Summary
Eight cantilevered pillboxes, numbered 443 to 446, 449, 454, 455 and 462 in Francis (2005), designed by F C Construction and Co. Ltd of Derby and constructed in 1941 as part of the airfield defences of the former Bomber Command base at RAF Oakington.
Reasons for Designation
The eight cantilevered or Oakington pillboxes erected in 1941 on the former RAF Oakington airbase, Cambridgeshire, are designated at Grade II for the following principal reasons.
* Architectural Interest: This unusual form of pillbox is innovative in its design, allowing unrestricted 360 degree observation, and is sophisticated in the use of a concrete, cantilevered roof.
* Rarity: Only 53 examples of this pillbox type are thought to remain. The Oakington group is the largest and the former airbase is the type-site for the cantilevered pillbox.
* Group Value: The group, with the associated air-raid shelter attached to pillbox no. 445, has enhanced value as it forms the defensive circuit around the former Bomber Command station.
* Intactness: Although three of the pillboxes have slight alterations, these do not unduly affect the historic fabric and interest of the structures.

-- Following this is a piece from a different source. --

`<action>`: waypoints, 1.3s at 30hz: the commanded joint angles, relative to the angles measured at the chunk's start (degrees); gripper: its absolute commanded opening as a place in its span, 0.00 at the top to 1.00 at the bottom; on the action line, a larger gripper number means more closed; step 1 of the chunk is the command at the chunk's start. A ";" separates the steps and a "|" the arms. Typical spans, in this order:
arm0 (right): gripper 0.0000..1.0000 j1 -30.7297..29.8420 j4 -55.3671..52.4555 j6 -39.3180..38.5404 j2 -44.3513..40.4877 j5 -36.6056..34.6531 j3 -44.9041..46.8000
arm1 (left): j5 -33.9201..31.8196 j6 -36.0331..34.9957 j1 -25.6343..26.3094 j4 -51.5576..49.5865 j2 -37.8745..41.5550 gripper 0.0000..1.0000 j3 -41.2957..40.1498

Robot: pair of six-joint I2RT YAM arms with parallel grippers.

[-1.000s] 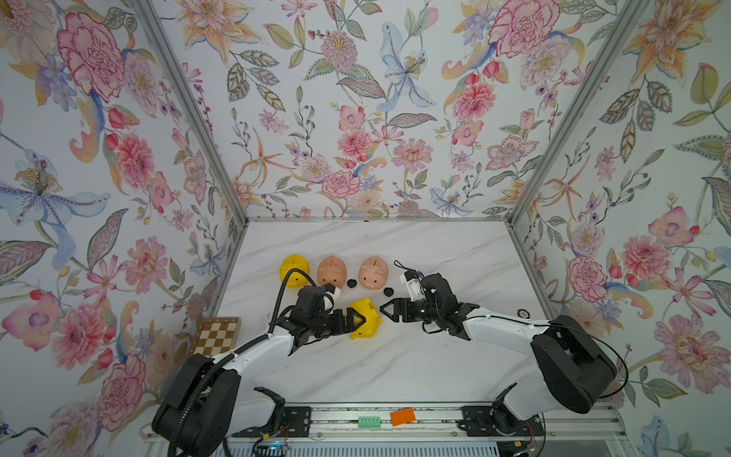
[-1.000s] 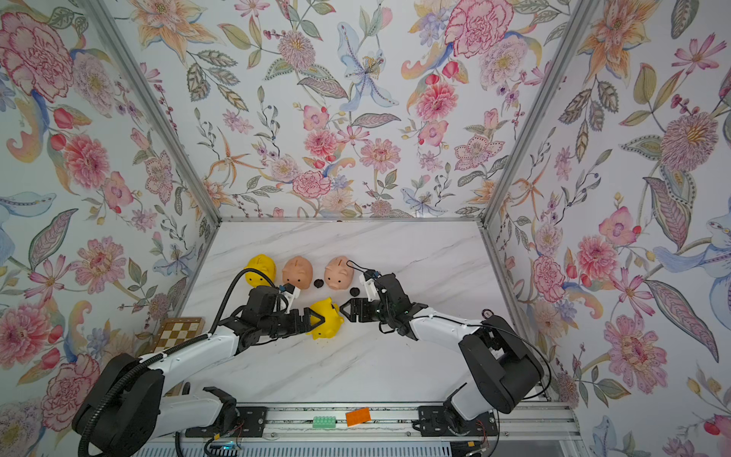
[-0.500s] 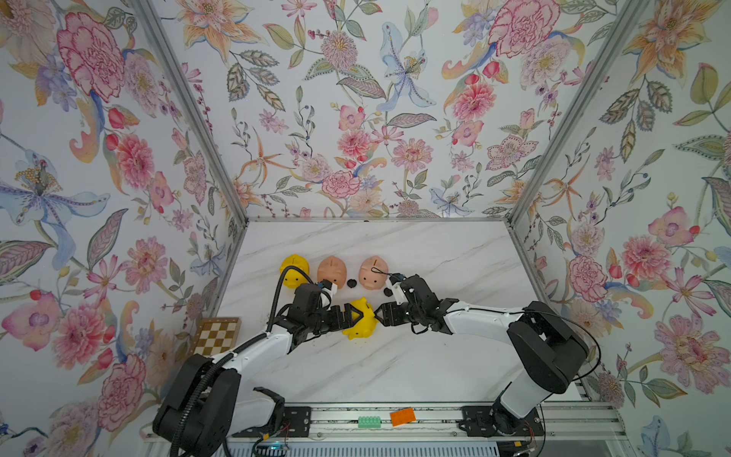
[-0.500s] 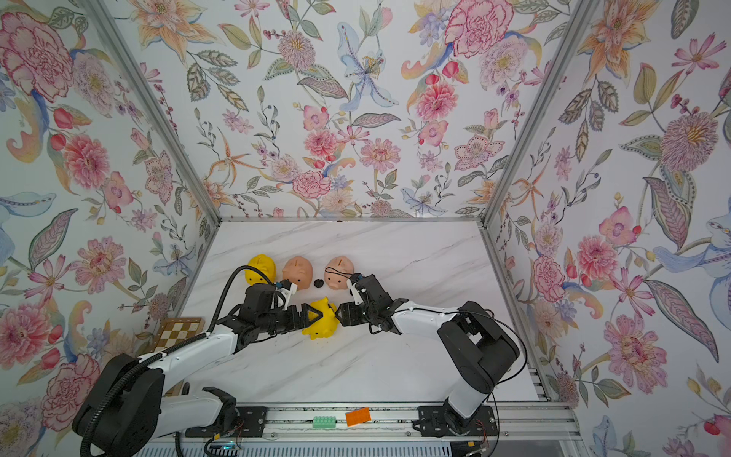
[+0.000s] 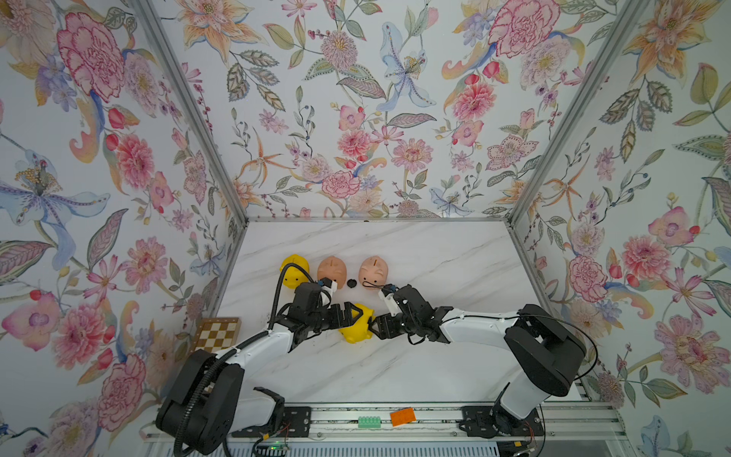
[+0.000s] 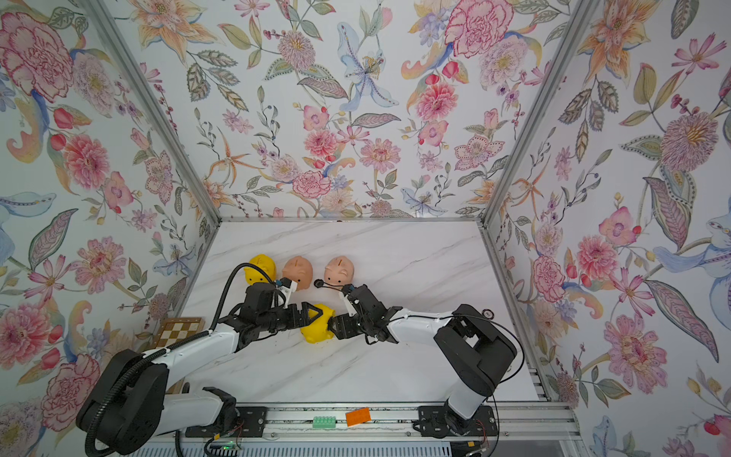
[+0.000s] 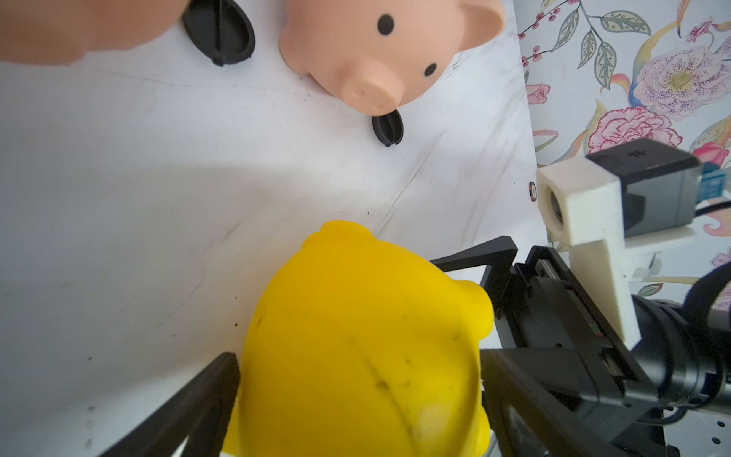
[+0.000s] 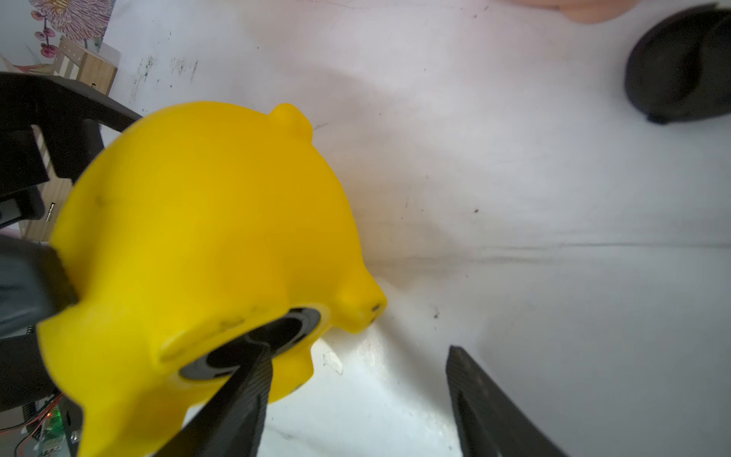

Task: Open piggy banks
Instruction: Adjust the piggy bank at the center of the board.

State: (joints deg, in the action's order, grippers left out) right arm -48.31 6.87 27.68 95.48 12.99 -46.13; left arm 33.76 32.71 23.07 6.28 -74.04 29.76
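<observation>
Pig point(image 5: 356, 334): gripped by left claw point(image 7: 359, 356); right claw point(image 8: 358, 352) open at 3 o'clock plug point(image 8: 288, 324). You risk skidding off, dislodging pig.

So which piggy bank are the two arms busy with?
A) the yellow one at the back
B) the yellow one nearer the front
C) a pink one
B: the left gripper clasps the front yellow piggy bank, and the right gripper has a finger at its black plug.
</observation>
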 commanded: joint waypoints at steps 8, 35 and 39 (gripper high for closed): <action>0.28 -0.28 1.40 0.38 0.89 0.41 -0.10 | -4.05 -3.04 -0.66 13.52 3.70 0.01 -6.20; 0.28 0.00 2.22 0.19 1.68 1.52 -0.78 | -8.70 -4.58 3.53 19.82 -3.92 0.01 -7.87; 0.26 1.15 3.79 1.30 -0.08 3.48 0.51 | -7.55 -3.35 3.33 21.20 -6.38 0.02 -7.82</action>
State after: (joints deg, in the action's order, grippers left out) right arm -48.01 8.86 27.99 96.42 14.72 -46.15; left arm 27.68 29.45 26.28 29.19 -78.19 22.22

* Interiors: Each pillbox retains its internal gun rails, and in the case of pillbox no. 445, the remaining turnbull.
History
RAF Oakington was an expansion period aerodrome constructed in 1939 and placed under Bomber Command during World War II. From 1950 it was part of Training Command before being transferred to the army in 1975 and then used as an immigration reception centre between 1999 and 2010. The watch tower and some of the airfield defence structures such as the battle headquarters, command posts and later ROC post were demolished by the army. Many of the station buildings have been demolished recently in advance of redevelopment.
The cantilevered pillboxes were designed as a private venture by F C Construction Co. Ltd of Derby, one of the main designers and contractors of reinforced concrete in the midlands. The company designed a pillbox of circular design with 360 degrees field of view and a disc-shaped roof. A total of 61 were recorded nationwide under the Monuments Protection Programme, at least nine of which have been destroyed. Ten were built at RAF Oakington in 1941 (two of which are considered as separate cases) when the hard runways were laid. Designed to be covered by earthworks to prevent detection from the air and ground, five of the pillboxes (nos. 443 to 446 and 462) protected both the railway line between Cambridge and St Ives (now the Cambridge guided busway) and the airfield. No. 449 defended the southern dispersals, part of the runway and the now demolished battle headquarters and nos. 454 and 455 protected a command post which is no longer extant. A development of the cantilevered pillbox was the provision of a link-detached, brick and concrete air-raid shelter, one of which remains linked to no. 445. The stanton shelter separate from, but next to no. 449, was demolished recently.
Five of the pillboxes on the airfield (nos. 443, 444, 445, 449 and 455) remain intact, although no. 445 is entirely overgrown. Nos. 446, 454 and 462 have been altered.
Details
MATERIALS: Reinforced concrete and London Brick Company Phorpres bricks.
PLAN: Circular and partially subterranean, the structure was designed to be covered with earthworks to prevent detection from the ground and air.
EXTERIOR: The pillboxes are approximately 5.5m in diameter and have a reinforced concrete, disc-shaped roof supported at its centre by a substantial, brick cruciform-shaped, anti-ricochet wall. Around the perimeter is a brick and concrete composite, subterranean curtain wall that finishes approximately 30cms below the outside lip of the roof, thus giving an open observation and firing slit around the entire structure. The gun openings of nos. 446 and 462 have been wholly or partiallly infilled with brick and part of the curtain wall of no. 454 has been removed and shored with corrugated metal sheets. The traversed, brick entrances are stepped to the interior.
INTERIOR: The central anti-ricochet wall supports the roof, allowing easy access around the circumference. A 5cm tubular steel rail is fixed to the inside of the curtain wall around which machine-gun turnbulls could slide and be locked in any position. Most of the Oakington pillboxes retain the rail. The turnbull survives in no. 445 which also has a single loop hole for a Boys anti-tank weapon aimed at the railway and ammunition locker recesses built into the curtain wall.
SUBSIDIARY FEATURE: Linked to no. 445 is a partially below-ground, brick and concrete, detached, trenched air-raid shelter. The shelter has a concrete entrance to the north and a central concrete opening. To the south a trench leads into the pillbox. The interior of the shelter has two partition walls, presumably for ablutions.